Note: This bug is displayed in read-only format because the product is no longer active in Red Hat Bugzilla.

Bug 1191401

Summary:	[RHEV-H 6.6] multipath fails while creating map
Product:	Red Hat Enterprise Virtualization Manager	Reporter:	Alexandros Gkesos <agkesos>
Component:	ovirt-node	Assignee:	Fabian Deutsch <fdeutsch>
Status:	CLOSED WORKSFORME	QA Contact:	wanghui <huiwa>
Severity:	low	Docs Contact:
Priority:	high
Version:	3.4.4	CC:	agkesos, amureini, bazulay, bmarzins, cshao, dougsland, ecohen, fdeutsch, huiwa, iheim, jraju, leiwang, lpeer, lsurette, nsoffer, pbrilla, ppostler, pstehlik, pzhukov, tnisan, yaniwang, ycui, yeylon
Target Milestone:	ovirt-3.6.0-rc3	Keywords:	OtherQA
Target Release:	3.6.0
Hardware:	All
OS:	Linux
Whiteboard:	node
Fixed In Version:	ovirt-node-3.3.0-0.16.20151021git51ae965.el7	Doc Type:	Bug Fix
Doc Text:		Story Points:	---
Clone Of:		Environment:
Last Closed:	2015-11-03 15:45:39 UTC	Type:	Bug
Regression:	---	Mount Type:	---
Documentation:	---	CRM:
Verified Versions:		Category:	---
oVirt Team:	Node	RHEL 7.3 requirements from Atomic Host:
Cloudforms Team:	---	Target Upstream Version:
Embargoed:
Bug Depends On:	1051742, 1235965
Bug Blocks:

Comment 3 Nir Soffer 2015-02-11 21:53:57 UTC

Ben, can you take a look at this?

Comment 4 Ben Marzinski 2015-02-12 04:57:45 UTC

I looks like the logical volumes were already activated on one of the path devices, before multipath could get set up on it. In this case, when multipath tries to load the table with that device, device mapper sees that it's already in use.

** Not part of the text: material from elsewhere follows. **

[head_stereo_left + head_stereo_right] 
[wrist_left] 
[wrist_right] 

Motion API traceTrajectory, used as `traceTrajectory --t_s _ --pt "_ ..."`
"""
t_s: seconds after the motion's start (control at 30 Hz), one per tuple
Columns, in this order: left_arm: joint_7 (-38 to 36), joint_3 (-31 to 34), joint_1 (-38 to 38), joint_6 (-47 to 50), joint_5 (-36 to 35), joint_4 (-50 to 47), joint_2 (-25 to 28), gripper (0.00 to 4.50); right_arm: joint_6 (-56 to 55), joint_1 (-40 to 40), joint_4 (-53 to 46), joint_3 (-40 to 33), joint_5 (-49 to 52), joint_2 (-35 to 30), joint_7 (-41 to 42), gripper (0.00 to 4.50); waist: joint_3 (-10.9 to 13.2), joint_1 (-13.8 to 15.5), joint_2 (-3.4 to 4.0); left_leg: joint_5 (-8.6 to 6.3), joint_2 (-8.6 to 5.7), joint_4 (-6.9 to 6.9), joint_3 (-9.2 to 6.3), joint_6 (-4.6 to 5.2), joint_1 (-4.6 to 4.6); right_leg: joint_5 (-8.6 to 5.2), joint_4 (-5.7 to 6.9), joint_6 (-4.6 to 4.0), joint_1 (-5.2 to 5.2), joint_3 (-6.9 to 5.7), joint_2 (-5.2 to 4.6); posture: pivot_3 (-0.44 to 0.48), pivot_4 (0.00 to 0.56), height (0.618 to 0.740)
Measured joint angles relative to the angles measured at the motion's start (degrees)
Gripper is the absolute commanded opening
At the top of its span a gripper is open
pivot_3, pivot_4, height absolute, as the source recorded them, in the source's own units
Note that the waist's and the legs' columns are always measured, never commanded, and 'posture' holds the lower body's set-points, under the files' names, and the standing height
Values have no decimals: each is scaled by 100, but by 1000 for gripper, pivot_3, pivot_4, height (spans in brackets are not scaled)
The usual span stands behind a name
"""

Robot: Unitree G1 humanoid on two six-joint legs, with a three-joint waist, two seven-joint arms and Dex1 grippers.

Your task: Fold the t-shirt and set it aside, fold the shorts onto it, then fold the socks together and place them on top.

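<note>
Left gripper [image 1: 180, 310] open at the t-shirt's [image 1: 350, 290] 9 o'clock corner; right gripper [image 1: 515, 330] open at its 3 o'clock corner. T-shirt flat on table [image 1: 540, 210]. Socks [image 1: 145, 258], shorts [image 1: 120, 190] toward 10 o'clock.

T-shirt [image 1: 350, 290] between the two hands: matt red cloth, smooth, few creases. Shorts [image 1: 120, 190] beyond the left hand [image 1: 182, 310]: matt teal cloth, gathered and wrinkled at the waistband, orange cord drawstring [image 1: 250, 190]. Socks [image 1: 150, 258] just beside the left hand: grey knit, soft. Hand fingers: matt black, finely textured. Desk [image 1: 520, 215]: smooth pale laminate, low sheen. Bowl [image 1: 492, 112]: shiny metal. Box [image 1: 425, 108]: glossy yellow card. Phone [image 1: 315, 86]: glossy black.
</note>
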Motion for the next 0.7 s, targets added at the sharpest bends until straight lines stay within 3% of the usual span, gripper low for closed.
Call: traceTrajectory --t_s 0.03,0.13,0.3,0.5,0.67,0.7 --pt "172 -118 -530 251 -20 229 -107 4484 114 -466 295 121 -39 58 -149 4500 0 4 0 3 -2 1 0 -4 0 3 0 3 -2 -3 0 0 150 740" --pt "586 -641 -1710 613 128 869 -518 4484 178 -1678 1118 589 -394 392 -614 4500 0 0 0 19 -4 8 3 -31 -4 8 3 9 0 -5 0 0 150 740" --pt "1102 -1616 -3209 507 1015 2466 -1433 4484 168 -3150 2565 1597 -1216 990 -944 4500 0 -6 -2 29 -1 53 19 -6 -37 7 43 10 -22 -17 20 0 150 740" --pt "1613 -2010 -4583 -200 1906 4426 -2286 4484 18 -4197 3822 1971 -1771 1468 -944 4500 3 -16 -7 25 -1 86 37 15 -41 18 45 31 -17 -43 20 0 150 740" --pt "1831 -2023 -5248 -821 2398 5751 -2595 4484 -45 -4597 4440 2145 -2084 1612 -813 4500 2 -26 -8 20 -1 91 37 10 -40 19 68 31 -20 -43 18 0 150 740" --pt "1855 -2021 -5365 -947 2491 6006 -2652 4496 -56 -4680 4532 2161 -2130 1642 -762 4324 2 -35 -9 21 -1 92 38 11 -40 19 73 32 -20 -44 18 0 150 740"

Comment 7 Allon Mureinik 2015-03-09 07:25:52 UTC

So Nir, Ben, what's our next action item here?
(or, more properly, do we have one?)

Comment 8 Ben Marzinski 2015-03-09 19:44:32 UTC

As long as the wwid for the device exists in /etc/multipath/wwids, then multipath should claim the device in it's udev rules and lvm shouldn't grab it.  So the real question is why wasn't the wwid 3600601601772320026d466a7a744e4, in the wwids file. Multipath won't put it there until it sets itself up on the device correctly. However, the wwid can be added without multipath needing to have set itself up by running

# multipath -a <device>

or by adding

mpath.wwid=<wwid>

to the kernel commandline, or by directly editting

/etc/multipath/wwids

I'm not sure why the wwid wasn't in the file in this case, but it needs to be, to avoid this race.

Comment 9 Nir Soffer 2015-03-22 19:49:22 UTC

(In reply to Ben Marzinski from comment #8)
Ben, do you think this is related to this change in vdsm, not using
"multipath -r" regularly, suggested in comment 1?
https://gerrit.ovirt.org/27242

Can vdsm take any action to avoid this situation?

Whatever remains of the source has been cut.